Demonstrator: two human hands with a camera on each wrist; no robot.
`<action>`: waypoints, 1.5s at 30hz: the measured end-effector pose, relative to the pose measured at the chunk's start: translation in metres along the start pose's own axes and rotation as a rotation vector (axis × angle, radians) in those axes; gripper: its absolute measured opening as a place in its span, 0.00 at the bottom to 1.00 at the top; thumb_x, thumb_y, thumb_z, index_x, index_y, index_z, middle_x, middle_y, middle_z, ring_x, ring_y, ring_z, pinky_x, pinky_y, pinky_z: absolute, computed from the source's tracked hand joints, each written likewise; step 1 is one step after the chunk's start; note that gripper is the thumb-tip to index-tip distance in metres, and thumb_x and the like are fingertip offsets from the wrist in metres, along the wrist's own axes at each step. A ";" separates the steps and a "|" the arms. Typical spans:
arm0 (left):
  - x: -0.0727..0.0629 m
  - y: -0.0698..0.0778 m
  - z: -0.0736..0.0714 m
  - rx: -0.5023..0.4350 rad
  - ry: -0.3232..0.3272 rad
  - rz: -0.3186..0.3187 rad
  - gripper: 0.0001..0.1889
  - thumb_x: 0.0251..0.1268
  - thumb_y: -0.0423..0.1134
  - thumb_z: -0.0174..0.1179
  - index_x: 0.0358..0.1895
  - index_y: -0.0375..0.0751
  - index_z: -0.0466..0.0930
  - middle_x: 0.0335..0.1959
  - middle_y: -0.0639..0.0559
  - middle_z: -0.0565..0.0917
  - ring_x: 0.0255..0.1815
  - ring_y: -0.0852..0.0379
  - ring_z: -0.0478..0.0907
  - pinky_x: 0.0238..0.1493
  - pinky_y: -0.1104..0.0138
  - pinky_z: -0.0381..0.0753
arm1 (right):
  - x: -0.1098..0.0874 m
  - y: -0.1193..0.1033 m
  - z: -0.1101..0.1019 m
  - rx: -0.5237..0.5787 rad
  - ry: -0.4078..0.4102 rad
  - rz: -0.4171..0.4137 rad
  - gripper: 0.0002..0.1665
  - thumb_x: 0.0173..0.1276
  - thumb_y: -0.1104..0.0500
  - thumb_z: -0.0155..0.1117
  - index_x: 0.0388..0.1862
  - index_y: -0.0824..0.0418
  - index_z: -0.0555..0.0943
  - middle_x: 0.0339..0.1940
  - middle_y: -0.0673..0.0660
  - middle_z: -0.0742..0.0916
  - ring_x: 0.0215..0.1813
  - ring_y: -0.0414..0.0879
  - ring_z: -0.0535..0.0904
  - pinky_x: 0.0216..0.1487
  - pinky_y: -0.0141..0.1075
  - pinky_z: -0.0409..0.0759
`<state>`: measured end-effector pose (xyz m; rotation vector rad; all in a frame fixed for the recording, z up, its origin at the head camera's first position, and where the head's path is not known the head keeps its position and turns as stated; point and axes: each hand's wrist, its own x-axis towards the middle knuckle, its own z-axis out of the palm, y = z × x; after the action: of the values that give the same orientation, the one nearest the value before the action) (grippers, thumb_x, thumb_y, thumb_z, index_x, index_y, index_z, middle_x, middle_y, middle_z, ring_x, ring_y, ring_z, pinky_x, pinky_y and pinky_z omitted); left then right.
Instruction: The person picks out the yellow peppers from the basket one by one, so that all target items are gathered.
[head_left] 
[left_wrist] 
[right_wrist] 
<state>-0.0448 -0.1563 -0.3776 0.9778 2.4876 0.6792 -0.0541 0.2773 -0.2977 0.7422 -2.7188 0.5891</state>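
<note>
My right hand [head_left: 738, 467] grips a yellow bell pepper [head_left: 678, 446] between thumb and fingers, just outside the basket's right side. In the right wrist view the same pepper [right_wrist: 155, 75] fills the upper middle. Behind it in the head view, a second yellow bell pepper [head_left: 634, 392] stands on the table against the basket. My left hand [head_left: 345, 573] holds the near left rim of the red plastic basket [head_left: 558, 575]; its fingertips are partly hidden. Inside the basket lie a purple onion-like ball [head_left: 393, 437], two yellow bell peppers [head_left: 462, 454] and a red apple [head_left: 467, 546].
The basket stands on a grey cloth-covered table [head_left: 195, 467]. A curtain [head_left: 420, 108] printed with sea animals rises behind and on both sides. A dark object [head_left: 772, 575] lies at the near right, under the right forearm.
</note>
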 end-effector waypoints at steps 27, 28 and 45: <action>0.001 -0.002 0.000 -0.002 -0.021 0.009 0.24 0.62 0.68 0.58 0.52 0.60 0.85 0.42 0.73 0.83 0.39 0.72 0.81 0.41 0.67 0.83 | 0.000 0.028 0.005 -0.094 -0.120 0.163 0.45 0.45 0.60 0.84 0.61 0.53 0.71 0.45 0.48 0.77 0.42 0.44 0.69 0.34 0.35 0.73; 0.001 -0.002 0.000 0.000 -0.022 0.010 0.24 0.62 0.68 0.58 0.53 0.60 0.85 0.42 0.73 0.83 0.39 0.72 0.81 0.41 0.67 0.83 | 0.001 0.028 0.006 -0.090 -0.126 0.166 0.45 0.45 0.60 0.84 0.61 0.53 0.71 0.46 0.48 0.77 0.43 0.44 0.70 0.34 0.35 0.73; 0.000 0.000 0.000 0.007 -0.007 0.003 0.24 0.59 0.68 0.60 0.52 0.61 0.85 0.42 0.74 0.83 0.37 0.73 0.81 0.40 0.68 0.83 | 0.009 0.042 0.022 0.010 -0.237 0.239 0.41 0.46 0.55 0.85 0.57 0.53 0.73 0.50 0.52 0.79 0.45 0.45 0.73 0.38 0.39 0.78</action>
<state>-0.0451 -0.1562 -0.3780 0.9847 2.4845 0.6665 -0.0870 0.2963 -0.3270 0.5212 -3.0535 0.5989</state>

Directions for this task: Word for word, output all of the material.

Result of the task:
Demonstrator: two human hands with a camera on each wrist; no robot.
`<action>`: waypoints, 1.5s at 30hz: the measured end-effector pose, relative to the pose measured at the chunk's start: translation in metres along the start pose's own axes and rotation as a rotation vector (axis × angle, radians) in those axes; gripper: its absolute measured opening as a place in its span, 0.00 at the bottom to 1.00 at the top; thumb_x, thumb_y, thumb_z, index_x, index_y, index_z, middle_x, middle_y, middle_z, ring_x, ring_y, ring_z, pinky_x, pinky_y, pinky_z: absolute, computed from the source's tracked hand joints, each written likewise; step 1 is one step after the chunk's start; note that gripper is the thumb-tip to index-tip distance in metres, and thumb_x and the like are fingertip offsets from the wrist in metres, along the wrist's own axes at each step. A ";" separates the steps and a "|" the arms. Typical spans:
arm0 (left):
  - x: -0.0727..0.0629 m
  - y: -0.0698..0.0778 m
  - z: -0.0736..0.0714 m
  - rx: -0.5023..0.4350 rad
  - ry: -0.3232..0.3272 rad
  - rz: -0.3186..0.3187 rad
  - gripper: 0.0001..0.1889
  - thumb_x: 0.0251..0.1268
  - thumb_y: -0.0423..0.1134
  - thumb_z: -0.0174..0.1179
  - index_x: 0.0358..0.1895
  - index_y: -0.0375..0.0751
  - index_z: -0.0466..0.0930
  - middle_x: 0.0335..0.1959
  - middle_y: -0.0639..0.0559
  - middle_z: -0.0565..0.0917
  - ring_x: 0.0255..0.1815
  - ring_y: -0.0852..0.0379
  - ring_z: -0.0478..0.0907
  - pinky_x: 0.0238..0.1493
  - pinky_y: -0.1104..0.0138
  - pinky_z: -0.0381..0.0753
arm1 (right):
  - x: -0.1098..0.0874 m
  - y: -0.1193..0.1033 m
  - z: -0.1101..0.1019 m
  - rx: -0.5237..0.5787 rad
  - ry: -0.4078..0.4102 rad
  - rz: -0.4171..0.4137 rad
  - gripper: 0.0002..0.1665
  - thumb_x: 0.0173..0.1276
  - thumb_y: -0.1104..0.0500
  - thumb_z: -0.0155..0.1117
  - index_x: 0.0388..0.1862
  - index_y: -0.0824..0.0418
  - index_z: -0.0555..0.0943
  - middle_x: 0.0339..0.1940
  - middle_y: -0.0673..0.0660
  - middle_z: -0.0742..0.0916
  - ring_x: 0.0215..0.1813
  - ring_y: -0.0414..0.0879
  - ring_z: -0.0535..0.0904
  - pinky_x: 0.0216..0.1487
  - pinky_y: -0.0141..0.1075
  - pinky_z: -0.0409..0.0759
`<state>`: measured end-effector pose (xyz m; rotation vector rad; all in a frame fixed for the recording, z up, its origin at the head camera's first position, and where the head's path is not known the head keeps its position and turns as stated; point and axes: each hand's wrist, its own x-axis towards the middle knuckle, its own z-axis out of the palm, y = z × x; after the action: of the values that give the same orientation, the one nearest the value before the action) (grippers, thumb_x, thumb_y, thumb_z, index_x, index_y, index_z, middle_x, middle_y, middle_z, ring_x, ring_y, ring_z, pinky_x, pinky_y and pinky_z omitted); left then right.
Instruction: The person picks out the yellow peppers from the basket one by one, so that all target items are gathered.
[head_left] 
[left_wrist] 
[right_wrist] 
<state>-0.0448 -0.1563 -0.3776 0.9778 2.4876 0.6792 -0.0541 0.2773 -0.2977 0.7422 -2.7188 0.5891</state>
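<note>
My right hand [head_left: 738, 467] grips a yellow bell pepper [head_left: 678, 446] between thumb and fingers, just outside the basket's right side. In the right wrist view the same pepper [right_wrist: 155, 75] fills the upper middle. Behind it in the head view, a second yellow bell pepper [head_left: 634, 392] stands on the table against the basket. My left hand [head_left: 345, 573] holds the near left rim of the red plastic basket [head_left: 558, 575]; its fingertips are partly hidden. Inside the basket lie a purple onion-like ball [head_left: 393, 437], two yellow bell peppers [head_left: 462, 454] and a red apple [head_left: 467, 546].
The basket stands on a grey cloth-covered table [head_left: 195, 467]. A curtain [head_left: 420, 108] printed with sea animals rises behind and on both sides. A dark object [head_left: 772, 575] lies at the near right, under the right forearm.
</note>
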 end-effector waypoints at steps 27, 28 and 45: <action>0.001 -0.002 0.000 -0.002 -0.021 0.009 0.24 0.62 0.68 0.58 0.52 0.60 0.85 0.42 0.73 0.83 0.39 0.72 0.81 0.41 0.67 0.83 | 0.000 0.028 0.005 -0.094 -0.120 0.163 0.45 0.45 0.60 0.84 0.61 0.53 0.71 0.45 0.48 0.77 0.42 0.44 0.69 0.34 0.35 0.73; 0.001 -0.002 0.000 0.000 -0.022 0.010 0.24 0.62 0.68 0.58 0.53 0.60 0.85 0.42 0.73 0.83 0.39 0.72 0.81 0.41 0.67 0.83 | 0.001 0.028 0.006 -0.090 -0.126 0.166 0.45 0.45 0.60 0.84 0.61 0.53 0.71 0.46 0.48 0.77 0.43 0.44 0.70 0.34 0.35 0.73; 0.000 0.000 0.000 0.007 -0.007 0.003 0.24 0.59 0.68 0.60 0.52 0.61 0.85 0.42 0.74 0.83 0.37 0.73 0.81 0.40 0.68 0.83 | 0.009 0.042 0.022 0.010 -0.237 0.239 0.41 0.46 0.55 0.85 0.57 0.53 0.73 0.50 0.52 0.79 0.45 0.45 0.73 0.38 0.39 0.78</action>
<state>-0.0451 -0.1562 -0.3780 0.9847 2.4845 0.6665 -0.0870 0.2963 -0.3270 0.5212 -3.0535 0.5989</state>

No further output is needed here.